* [EXERCISE BRIEF]:
A verbatim reproduction of the lines below, from the line containing "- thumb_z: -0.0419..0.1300" through the line containing "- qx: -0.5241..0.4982", both ends included, is the whole required output.

* [EXTRACTED MATERIAL]:
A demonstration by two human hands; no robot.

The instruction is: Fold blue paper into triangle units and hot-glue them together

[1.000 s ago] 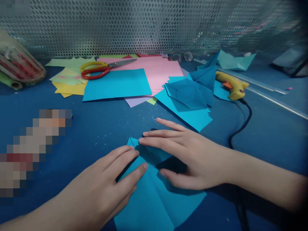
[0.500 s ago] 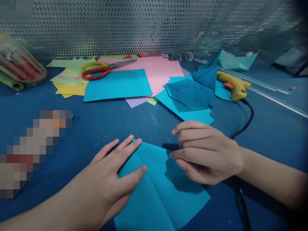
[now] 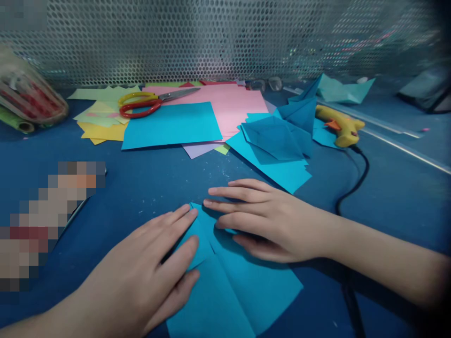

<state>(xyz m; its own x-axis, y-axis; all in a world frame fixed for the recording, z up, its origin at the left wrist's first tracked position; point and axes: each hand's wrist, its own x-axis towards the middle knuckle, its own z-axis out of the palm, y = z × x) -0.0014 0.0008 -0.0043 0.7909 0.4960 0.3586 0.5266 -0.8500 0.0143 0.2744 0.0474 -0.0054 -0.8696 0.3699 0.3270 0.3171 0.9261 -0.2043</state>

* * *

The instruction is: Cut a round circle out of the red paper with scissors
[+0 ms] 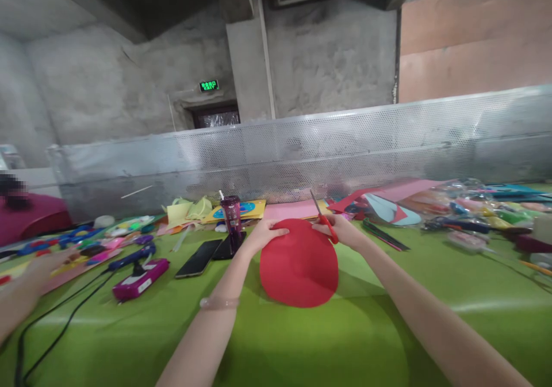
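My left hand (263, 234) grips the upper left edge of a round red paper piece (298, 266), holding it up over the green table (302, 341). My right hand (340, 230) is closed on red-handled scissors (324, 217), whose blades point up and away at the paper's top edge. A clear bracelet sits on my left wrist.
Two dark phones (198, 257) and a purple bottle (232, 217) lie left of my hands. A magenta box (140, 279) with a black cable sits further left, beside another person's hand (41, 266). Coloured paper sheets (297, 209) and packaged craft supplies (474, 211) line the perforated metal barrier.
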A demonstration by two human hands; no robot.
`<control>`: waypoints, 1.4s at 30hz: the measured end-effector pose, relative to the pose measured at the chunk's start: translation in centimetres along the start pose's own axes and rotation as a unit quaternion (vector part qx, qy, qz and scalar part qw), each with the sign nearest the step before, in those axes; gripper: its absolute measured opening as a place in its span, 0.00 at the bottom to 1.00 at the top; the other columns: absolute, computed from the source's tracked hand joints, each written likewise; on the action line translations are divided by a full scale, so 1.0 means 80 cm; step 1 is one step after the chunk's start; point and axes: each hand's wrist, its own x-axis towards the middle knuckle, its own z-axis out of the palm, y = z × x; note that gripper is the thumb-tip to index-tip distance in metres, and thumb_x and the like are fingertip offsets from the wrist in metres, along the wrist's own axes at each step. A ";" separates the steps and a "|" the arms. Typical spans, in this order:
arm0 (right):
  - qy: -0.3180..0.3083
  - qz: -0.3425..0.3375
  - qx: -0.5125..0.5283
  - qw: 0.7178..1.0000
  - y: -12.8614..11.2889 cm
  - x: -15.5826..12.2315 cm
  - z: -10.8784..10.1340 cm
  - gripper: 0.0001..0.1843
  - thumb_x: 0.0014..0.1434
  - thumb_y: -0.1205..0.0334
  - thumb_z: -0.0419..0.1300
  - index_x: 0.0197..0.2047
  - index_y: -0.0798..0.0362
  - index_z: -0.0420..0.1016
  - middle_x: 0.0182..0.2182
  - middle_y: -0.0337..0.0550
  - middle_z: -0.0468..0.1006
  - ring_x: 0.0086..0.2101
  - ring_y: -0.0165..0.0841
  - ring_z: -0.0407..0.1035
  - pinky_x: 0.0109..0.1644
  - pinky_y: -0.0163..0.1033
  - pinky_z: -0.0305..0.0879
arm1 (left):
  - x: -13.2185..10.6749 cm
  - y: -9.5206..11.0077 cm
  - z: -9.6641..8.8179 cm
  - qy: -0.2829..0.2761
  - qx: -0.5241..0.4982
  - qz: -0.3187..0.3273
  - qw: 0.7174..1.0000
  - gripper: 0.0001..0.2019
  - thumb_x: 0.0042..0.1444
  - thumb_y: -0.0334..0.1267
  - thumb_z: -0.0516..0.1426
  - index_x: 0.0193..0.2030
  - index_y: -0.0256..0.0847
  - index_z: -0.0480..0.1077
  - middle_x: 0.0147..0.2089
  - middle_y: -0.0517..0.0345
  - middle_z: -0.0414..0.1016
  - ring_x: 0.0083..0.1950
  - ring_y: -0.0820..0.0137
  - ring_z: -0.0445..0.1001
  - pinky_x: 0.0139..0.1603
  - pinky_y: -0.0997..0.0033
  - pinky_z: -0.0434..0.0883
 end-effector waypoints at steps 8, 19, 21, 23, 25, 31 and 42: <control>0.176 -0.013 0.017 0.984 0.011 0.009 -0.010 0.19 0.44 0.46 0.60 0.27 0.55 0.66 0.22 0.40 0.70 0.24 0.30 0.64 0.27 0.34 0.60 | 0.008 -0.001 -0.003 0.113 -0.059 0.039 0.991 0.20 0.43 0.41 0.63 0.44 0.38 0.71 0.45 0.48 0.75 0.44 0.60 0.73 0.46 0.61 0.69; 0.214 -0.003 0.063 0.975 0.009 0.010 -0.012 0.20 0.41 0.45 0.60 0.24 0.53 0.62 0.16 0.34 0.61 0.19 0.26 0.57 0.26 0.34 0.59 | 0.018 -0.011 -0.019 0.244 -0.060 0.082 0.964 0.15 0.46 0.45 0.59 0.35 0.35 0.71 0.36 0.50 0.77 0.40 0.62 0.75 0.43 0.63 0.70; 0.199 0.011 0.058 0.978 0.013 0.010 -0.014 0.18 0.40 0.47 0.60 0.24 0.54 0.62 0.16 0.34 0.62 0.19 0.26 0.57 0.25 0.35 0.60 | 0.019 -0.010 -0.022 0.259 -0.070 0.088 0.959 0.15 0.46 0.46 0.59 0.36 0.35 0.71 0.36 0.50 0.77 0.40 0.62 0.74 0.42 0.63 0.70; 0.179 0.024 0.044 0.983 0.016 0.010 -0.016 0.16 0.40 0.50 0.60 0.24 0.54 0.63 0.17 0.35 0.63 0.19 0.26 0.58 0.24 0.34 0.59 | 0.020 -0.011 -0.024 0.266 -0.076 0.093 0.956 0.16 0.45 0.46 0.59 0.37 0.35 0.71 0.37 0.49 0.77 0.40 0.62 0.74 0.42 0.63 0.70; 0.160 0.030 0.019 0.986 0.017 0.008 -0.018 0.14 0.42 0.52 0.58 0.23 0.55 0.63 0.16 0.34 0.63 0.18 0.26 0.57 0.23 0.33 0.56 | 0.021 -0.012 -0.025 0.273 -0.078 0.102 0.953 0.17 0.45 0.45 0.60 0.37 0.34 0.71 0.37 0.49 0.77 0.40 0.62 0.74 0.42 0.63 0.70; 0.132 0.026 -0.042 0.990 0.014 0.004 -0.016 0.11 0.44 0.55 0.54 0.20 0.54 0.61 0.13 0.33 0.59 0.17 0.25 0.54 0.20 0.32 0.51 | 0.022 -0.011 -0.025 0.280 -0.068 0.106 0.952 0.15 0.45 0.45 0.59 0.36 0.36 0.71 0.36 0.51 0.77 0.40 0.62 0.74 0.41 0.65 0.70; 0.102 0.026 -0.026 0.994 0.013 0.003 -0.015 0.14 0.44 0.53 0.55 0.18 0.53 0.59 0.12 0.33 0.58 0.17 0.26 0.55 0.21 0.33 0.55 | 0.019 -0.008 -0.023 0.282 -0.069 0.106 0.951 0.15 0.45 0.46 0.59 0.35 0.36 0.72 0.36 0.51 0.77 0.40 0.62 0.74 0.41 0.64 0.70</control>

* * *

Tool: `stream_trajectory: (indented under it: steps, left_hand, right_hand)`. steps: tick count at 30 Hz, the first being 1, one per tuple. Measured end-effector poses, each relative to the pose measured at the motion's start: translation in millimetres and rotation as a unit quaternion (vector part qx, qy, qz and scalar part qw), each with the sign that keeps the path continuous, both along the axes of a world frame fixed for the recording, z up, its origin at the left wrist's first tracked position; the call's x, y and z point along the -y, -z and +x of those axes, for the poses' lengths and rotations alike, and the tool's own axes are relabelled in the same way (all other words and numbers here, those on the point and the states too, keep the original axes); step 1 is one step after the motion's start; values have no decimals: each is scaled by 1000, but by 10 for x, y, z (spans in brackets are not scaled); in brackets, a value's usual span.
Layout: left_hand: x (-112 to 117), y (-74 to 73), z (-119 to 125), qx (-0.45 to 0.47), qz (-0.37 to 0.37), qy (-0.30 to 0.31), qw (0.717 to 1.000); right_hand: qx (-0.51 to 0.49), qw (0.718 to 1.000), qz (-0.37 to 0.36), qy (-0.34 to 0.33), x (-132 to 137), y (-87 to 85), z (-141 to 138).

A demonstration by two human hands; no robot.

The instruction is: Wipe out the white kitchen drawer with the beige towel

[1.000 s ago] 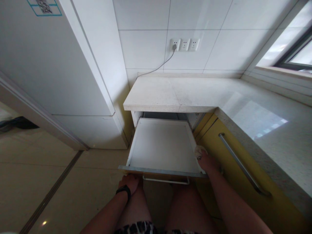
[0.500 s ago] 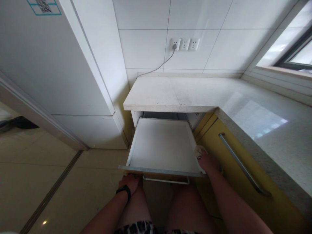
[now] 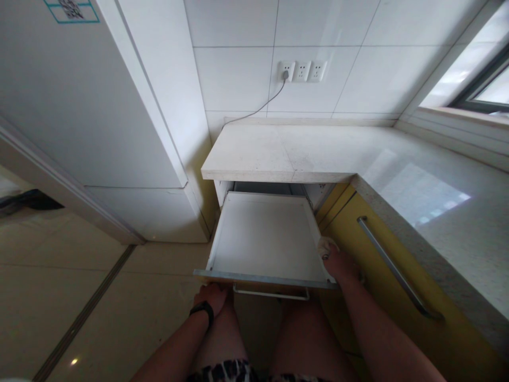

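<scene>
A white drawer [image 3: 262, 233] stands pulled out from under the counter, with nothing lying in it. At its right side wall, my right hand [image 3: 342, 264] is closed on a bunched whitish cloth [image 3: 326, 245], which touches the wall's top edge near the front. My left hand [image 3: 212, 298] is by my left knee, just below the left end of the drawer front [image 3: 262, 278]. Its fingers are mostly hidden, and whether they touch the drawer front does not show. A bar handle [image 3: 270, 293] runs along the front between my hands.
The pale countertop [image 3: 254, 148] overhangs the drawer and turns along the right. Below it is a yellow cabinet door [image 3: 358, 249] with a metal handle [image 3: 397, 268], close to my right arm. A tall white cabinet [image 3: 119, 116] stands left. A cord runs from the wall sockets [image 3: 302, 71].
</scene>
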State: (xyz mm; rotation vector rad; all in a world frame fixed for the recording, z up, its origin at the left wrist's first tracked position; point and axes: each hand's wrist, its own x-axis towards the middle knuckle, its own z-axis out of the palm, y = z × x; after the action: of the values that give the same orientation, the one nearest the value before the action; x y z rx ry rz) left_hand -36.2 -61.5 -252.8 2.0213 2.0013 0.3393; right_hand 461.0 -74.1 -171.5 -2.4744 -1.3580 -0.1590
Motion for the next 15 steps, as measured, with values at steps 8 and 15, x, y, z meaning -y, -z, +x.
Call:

* [EXERCISE OUTPUT]:
  - thumb_z: -0.0419..0.1300
  - index_x: 0.0197..0.2047
  - index_y: -0.0798..0.0362
  - index_z: -0.0420..0.1016
  - middle_x: 0.0182..0.2182
  - middle_y: -0.0337..0.0550
  - middle_z: -0.0468..0.1006
  - ring_x: 0.0086..0.2101
  - ring_y: -0.0165..0.0841
  - ring_z: -0.0407..0.1035
  - pinky_x: 0.0109..0.1644
  - pinky_y: -0.0163..0.1033
  - pinky_z: -0.0305..0.0879
arm1 (left):
  - x: -13.2185..10.6749 cm
  - y: -9.5206..11.0077 cm
  - z: -9.6641..8.8179 cm
  - qy: -0.2829..0.2761
  - qx: -0.5241..0.4982

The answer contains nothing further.